I teasingly told him lots of clothes come from China that I might need to stock up! lol. Our country is going to have to gear back up to supply ourselves or be able to get in supplies from elsewhere. Our global supply issue is in a crisis right now and with China’s issues – not only in another virus crisis but with their economy and policies shifting – things are going to be changing it seems. You can read about it in the news articles. Or is this just a ploy to get us to spend more money sooner. Who the heck knows.
We are in full mode Christmas prep already. Not having much time to be able to do a lot of shopping over the months to come, and worried over the economy and supply and demand, it seemed the right thing to do. We are not finished by any means. And life is pretty expensive right now. I just try to remember we’ve not done much in the last two years but we are spending a lot right now across the board. Plane tickets, hotels reservations, two trips, Christmas, blog upgrade coming up. And our Christmas gifts are not cheap – new iPhone, electronic recording things for George, new upgrade to Final Cut Pro for videos (that’s my birthday). So yeah, the spending is on overdrive right now.

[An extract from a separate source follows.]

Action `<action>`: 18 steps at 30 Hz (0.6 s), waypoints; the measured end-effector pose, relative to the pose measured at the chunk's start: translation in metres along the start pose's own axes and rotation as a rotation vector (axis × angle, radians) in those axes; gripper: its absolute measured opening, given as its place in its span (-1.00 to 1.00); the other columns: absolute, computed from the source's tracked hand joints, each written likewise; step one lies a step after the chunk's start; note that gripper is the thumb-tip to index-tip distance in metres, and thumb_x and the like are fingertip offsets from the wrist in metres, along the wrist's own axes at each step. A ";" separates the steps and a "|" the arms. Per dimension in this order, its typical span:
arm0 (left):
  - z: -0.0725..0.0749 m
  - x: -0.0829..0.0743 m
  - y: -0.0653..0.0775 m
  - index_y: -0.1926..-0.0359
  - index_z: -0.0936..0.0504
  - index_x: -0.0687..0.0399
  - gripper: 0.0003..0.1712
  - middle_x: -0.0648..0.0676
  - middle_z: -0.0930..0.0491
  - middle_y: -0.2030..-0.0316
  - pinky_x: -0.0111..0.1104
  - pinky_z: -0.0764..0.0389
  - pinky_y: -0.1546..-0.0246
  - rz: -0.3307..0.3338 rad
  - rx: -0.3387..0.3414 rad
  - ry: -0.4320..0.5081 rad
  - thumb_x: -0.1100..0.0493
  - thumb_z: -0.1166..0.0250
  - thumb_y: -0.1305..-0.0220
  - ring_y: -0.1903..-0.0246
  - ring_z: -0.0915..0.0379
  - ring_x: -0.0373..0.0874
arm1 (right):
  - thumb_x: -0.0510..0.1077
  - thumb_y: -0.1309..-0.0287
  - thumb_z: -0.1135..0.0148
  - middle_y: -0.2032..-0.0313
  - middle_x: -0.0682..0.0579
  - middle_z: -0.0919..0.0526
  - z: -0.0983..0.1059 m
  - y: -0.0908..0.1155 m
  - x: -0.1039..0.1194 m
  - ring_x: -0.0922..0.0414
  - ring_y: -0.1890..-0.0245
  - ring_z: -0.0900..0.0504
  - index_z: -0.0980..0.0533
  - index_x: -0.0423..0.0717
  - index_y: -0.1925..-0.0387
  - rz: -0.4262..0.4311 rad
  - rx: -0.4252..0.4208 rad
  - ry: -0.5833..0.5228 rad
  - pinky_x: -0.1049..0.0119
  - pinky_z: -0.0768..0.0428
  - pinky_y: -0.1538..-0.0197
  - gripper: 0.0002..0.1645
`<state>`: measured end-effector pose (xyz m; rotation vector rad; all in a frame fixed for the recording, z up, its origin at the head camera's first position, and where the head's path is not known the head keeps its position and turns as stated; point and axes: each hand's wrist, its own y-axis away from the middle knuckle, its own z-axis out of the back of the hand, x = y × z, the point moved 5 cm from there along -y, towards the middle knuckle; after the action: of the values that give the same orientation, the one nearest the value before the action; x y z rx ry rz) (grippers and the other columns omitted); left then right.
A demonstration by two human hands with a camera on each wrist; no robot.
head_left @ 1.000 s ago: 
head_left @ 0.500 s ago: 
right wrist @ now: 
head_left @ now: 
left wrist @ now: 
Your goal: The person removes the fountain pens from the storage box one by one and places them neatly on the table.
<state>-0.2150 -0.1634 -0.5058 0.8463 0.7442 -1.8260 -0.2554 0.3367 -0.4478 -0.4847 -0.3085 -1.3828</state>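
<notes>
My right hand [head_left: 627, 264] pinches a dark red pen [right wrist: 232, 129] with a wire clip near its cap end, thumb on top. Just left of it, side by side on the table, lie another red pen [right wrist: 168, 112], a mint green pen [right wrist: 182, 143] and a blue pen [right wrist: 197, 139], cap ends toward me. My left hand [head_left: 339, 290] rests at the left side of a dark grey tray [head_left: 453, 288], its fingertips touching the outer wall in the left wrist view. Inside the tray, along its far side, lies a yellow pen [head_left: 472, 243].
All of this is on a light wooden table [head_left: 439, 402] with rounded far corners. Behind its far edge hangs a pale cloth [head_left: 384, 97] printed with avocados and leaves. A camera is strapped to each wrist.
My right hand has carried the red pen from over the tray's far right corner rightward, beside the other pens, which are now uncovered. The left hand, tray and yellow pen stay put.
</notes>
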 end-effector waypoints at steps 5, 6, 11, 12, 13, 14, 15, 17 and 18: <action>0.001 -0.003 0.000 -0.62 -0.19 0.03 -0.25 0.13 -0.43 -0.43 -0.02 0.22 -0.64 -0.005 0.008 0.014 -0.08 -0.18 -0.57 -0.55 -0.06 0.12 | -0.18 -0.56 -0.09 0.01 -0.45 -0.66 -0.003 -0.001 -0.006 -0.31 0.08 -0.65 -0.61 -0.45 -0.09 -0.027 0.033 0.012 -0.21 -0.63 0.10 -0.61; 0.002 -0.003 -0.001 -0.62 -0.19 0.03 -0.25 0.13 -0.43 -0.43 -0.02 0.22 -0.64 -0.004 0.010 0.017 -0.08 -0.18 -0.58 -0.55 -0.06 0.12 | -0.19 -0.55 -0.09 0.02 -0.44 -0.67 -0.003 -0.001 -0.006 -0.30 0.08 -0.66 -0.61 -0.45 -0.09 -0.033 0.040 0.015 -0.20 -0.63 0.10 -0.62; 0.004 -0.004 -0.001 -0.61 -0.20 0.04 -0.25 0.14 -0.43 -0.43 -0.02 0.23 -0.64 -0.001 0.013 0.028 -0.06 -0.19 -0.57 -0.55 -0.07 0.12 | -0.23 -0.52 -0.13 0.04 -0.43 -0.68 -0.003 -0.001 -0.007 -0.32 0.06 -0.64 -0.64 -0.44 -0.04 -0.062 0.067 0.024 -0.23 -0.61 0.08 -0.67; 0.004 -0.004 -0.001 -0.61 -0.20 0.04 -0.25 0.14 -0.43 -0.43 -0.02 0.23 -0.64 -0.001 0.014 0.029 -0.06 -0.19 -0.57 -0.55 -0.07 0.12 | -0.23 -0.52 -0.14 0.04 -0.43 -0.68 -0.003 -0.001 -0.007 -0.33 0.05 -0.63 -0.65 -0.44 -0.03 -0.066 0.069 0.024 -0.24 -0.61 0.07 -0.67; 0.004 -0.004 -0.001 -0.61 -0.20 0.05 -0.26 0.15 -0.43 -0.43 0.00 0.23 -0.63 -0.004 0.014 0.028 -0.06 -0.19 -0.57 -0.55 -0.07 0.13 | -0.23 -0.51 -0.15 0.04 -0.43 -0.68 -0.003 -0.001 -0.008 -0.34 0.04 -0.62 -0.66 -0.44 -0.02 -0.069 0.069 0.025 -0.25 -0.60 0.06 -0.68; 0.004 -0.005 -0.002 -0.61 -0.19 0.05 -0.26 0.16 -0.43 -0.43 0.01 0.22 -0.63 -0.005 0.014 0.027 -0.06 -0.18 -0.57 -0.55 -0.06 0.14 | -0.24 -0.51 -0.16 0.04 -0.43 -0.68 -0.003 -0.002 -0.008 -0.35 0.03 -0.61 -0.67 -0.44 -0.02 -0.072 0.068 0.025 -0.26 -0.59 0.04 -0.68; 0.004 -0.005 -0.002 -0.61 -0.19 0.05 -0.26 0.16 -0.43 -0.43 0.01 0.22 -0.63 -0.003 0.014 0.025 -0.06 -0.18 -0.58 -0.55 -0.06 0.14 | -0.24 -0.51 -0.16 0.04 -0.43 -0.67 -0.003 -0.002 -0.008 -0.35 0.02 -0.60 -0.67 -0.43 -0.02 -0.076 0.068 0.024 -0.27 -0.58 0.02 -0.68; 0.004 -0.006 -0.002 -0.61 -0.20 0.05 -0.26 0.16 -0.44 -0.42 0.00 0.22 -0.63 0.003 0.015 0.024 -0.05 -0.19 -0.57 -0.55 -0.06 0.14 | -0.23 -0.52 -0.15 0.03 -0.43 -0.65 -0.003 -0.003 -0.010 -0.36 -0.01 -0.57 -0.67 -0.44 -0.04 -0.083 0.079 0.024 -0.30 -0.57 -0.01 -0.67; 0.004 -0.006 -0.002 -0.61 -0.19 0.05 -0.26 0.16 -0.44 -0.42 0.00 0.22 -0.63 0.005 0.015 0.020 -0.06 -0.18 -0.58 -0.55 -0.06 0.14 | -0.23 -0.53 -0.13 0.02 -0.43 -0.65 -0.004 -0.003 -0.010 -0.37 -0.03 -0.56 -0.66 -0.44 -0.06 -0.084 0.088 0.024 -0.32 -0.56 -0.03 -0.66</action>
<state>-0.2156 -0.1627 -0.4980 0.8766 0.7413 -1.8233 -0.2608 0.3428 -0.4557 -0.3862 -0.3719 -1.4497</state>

And I need to head on out of here and turn my day over to someone else for a while.
I hope you all are doing well. And I’ll be back on Friday. Lord willing. I may have to go in to work early and if I don’t get back Friday I’ll get back when I can. Prayers please for all at hand. Anything you need prayers for? We can pray for each other.
Meanwhile in Texas.
I’ve not posted in a while about Little Roo. He is crawling fast! And pulling up. He’s likely to walk early. He is chasing the family dog and he and the dog both love it. He’s playing peek a boo – learning to hide himself and hear his Mom say Peek a Boo. And he laughs. He’s learning so much about his world and how it works. I’ve ordered some Christmas and Birthday things from Carter. I hope we don’t all end up getting him the same things, lol.
I’ll get to see him soon. Still haven’t heard about Christmas but waiting. We’ll know soon.